Chromosome-level genome assembly and annotation
We produced 121.19 Gb and 62.21 Gb of total sequencing data for the
genome assemblies of FCDK and FCSH, respectively (Table 1). After
primary assembly, polishing, redundancy removal, Hi-C scaffolding, and
contaminant detection, we generated two highly contiguous, nearly
complete chromosome-level genomes. Detailed assembly statistics are
summarized in Table 1. FCDK and FCSH had genome sizes of 219.08 Mb and
153.90 Mb, scaffold N50 lengths of 38.47 Mb and 25.75 Mb, and GC
contents of 37.49% and 38.54%, respectively. More than 97% of the
genome was anchored to seven pseudochromosomes in both strains (Figure
1i, Table 1). Each chromosome of FCDK was 24.65% ‒ 54.11% longer than
the corresponding homologous chromosome of FCSH (Figure 1j, Table S1).

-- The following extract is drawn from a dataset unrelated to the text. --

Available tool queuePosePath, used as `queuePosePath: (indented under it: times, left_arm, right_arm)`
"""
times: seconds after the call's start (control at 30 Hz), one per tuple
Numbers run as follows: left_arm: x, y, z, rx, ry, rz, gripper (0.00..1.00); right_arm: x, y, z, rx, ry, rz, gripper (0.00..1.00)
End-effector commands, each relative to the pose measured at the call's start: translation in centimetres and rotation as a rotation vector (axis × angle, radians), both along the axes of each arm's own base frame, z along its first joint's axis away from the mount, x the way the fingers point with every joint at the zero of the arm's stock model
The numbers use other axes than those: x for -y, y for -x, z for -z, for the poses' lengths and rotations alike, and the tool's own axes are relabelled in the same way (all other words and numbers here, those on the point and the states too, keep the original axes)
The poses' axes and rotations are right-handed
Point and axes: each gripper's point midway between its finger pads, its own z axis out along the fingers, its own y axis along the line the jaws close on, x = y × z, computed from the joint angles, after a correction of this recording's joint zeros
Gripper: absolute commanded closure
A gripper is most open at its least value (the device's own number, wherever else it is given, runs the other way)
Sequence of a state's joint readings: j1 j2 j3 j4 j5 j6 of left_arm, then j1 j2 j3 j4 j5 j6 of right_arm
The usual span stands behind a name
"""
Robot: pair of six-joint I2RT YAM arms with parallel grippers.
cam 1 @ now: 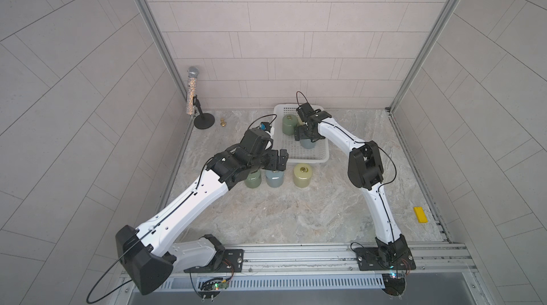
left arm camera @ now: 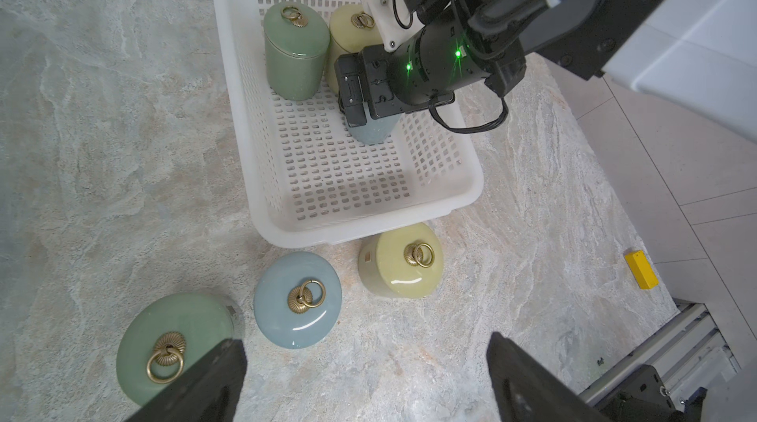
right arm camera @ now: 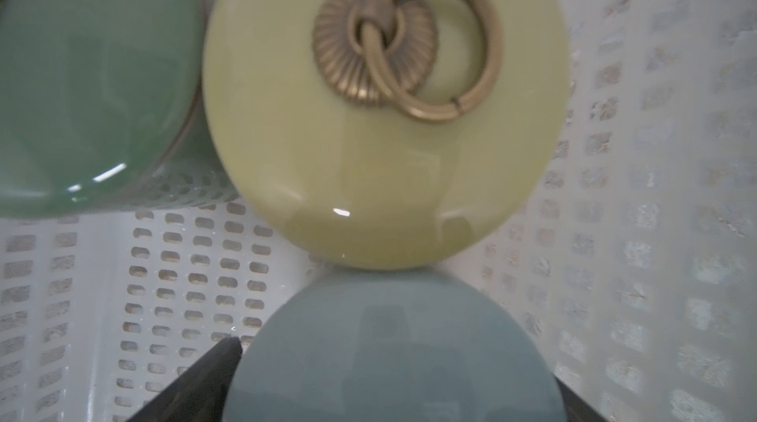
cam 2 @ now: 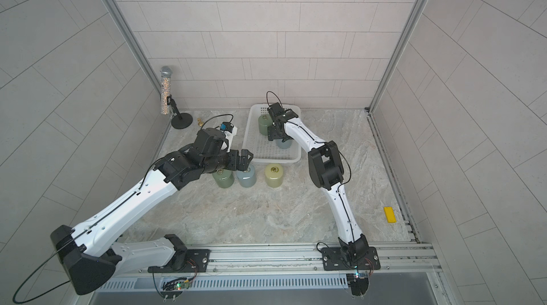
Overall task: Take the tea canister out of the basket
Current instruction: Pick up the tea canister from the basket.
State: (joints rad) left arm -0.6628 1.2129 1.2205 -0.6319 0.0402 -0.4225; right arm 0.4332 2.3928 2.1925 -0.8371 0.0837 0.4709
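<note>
Blue-grey glazed ceramic: tea canister [left arm camera: 370, 133], standing inside the basket [left arm camera: 235, 113] against its 3 o'clock wall, about halfway along. The right gripper [left arm camera: 364, 113] sits directly over it from above. In the right wrist view its black fingers [right arm camera: 196, 383] flank the lid on opposite sides, close against the edge. Whether they press on the lid or only bracket it cannot be told.

Container: basket, white perforated plastic, at the 12 o'clock end of the marble table [cam 1: 296, 214], holding three pieces.
- Tea canister, as above.
- Yellow canister [left arm camera: 348, 43], just beside it at 12 o'clock.
- Green canister [left arm camera: 293, 59], at 11 o'clock of the tea canister, next to the yellow one.
The 6 o'clock half of the basket floor is bare.

Orientation: tea canister upright, long axis vertical, lid uppermost. Its ring knob is hidden under the gripper.

Outside the basket, a row along its 6 o'clock wall, all upright with brass ring knobs up:
- Outer green canister [left arm camera: 172, 342] at the 9 o'clock end.
- Outer blue-grey canister [left arm camera: 297, 297] in the middle.
- Outer yellow canister [left arm camera: 401, 264] at the 3 o'clock end, nearest the rim.

The left gripper [left arm camera: 364, 346] hangs above this row, fingers [left arm camera: 213, 383] spread wide with nothing between them.

Sundries: microphone on stand [cam 1: 192, 90] at the 10 o'clock corner; yellow block [cam 1: 420, 214] at the 4 o'clock edge.
</note>
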Motion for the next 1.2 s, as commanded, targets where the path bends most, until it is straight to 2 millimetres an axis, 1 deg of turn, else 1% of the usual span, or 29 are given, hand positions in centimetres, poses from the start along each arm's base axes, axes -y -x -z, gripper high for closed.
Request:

High integrity was revealed by high ratios of single-copy BUSCO genes
(97.3% and 97.0%), very low ratios of duplicated genes (0.8% and
0.9%) indicated no obvious redundancy in the assemblies, and high
mapping ratios of long and short reads (> 94%) confirmed
the high quality of the two assemblies. In addition, a scaffold of
~0.5 Mb in size corresponding to a Wolbachiaendosymbiont was detected in the FCDK assembly, showing great similarity
(99.9%) to Wolbachia sequences assembled from the FCBL strain
(Faddeeva-Vakhrusheva et al., 2007).
We masked repetitive regions with 22.61% (49.53 Mb) and 10.03% (15.43
Mb) of the genomes of FCDK and FCSH, respectively (Table 1, Table S2 and
Table S3). DNA, LINE, LTR and unclassified transposon elements were
significantly enriched at the FCDK-specific regions of Chr1, 3, 4, and 7
(Figure 1i). Relative to FCSH, many repeat families of FCDK were
obviously expanded (Figure 1k), particularly families such as TcMar-Tc1,
CMC-EnSpm, Penelope, Gypsy, and Pao.
Using the Infernal and tRNAscan-SE automatic prediction pipelines, 396
and 334 ncRNAs were identified in FCDK and FCSH, respectively (Table 1,
Table S4 and Table S5). Both strains possessed 21 isotypes of tRNA and
lacked Supres. With regard to snRNAs, FCDK/FCSH exhibited 33/21
spliceosomal RNAs (U1, U2, U4, U5, U6, and U11), 3/3 minor spliceosomal
RNAs (U4atac, U6atac, and U12), 6/7 C/D box small nucleolar RNAs
(snoRNAs), 2/3 H/ACA box snoRNAs, and 1/1 other snoRNA (SCARNA8).
We predicted 25,139 and 21,609 PCGs for FCDK and FCSH, respectively
(Table 1 and Table S6). The annotation statistics of the two strains
were very similar in terms of the mean lengths of genes
(~4,000 bp), exons (~250 bp) and CDSs
(~200 bp) and the mean numbers of exons
(~8) and introns (~6.5) per gene.
However, FCDK showed a longer mean intron length than FCSH (312.1 vs.
263.5 bp). The BUSCO completeness of predicted proteins exceeded 97%
for both strains. In addition, the distribution patterns of PCGs and
transposons on chromosomes showed the opposite trends; i.e., chromosomal
regions of high gene density usually showed a low transposon density and
vice versa (Figure 1i). Protein domains of approximately 2/3 of the
genes of both strains were identified by InterProScan, and nearly 1/2 of
the predicted genes were annotated in GO and KEGG pathways (Table S6).